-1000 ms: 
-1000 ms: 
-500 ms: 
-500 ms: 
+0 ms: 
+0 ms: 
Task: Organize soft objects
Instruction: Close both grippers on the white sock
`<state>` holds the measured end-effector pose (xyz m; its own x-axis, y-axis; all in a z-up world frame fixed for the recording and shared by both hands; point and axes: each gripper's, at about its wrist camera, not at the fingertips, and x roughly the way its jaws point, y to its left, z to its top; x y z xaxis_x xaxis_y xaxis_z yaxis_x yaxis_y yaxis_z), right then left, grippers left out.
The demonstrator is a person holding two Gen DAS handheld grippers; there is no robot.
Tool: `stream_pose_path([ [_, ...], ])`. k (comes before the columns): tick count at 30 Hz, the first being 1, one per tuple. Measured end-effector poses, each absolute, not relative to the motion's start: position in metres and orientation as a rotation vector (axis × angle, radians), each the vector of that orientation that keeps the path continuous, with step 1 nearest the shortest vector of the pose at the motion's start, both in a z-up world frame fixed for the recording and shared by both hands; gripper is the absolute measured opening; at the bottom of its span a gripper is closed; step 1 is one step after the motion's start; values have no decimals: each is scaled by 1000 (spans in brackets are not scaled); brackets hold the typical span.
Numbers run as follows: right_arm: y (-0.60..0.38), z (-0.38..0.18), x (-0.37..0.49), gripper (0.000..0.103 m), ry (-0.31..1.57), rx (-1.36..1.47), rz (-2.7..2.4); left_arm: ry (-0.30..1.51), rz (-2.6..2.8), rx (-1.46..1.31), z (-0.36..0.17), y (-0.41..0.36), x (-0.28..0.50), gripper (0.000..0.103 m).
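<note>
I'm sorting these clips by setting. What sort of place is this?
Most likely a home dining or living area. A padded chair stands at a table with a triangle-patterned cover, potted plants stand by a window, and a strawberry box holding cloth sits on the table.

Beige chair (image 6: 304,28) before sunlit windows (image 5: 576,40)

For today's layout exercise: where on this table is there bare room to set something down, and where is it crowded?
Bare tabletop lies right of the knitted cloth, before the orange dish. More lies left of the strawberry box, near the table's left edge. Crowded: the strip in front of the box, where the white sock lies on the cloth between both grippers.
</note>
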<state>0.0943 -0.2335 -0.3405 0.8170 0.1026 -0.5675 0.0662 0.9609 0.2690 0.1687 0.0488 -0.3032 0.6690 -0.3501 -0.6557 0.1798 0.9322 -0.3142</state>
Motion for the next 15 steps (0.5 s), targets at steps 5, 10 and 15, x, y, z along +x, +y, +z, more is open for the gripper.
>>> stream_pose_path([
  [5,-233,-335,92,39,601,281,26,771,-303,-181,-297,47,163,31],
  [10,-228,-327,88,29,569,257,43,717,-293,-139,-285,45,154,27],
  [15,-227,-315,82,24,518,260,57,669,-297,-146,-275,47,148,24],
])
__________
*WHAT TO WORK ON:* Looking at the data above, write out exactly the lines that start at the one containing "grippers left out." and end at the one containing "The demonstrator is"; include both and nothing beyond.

*TASK OUTPUT:*
`<state>` holds the measured end-effector pose (xyz m; its own x-axis, y-axis; all in a z-up world frame fixed for the recording and shared by both hands; point and axes: each gripper's, at about its wrist camera, not at the fingertips, and x roughly the way its jaws point, y to its left, z to its top; x y z xaxis_x xaxis_y xaxis_z yaxis_x yaxis_y yaxis_z), right then left, grippers left out.
The demonstrator is a person holding two Gen DAS handheld grippers; there is no robot.

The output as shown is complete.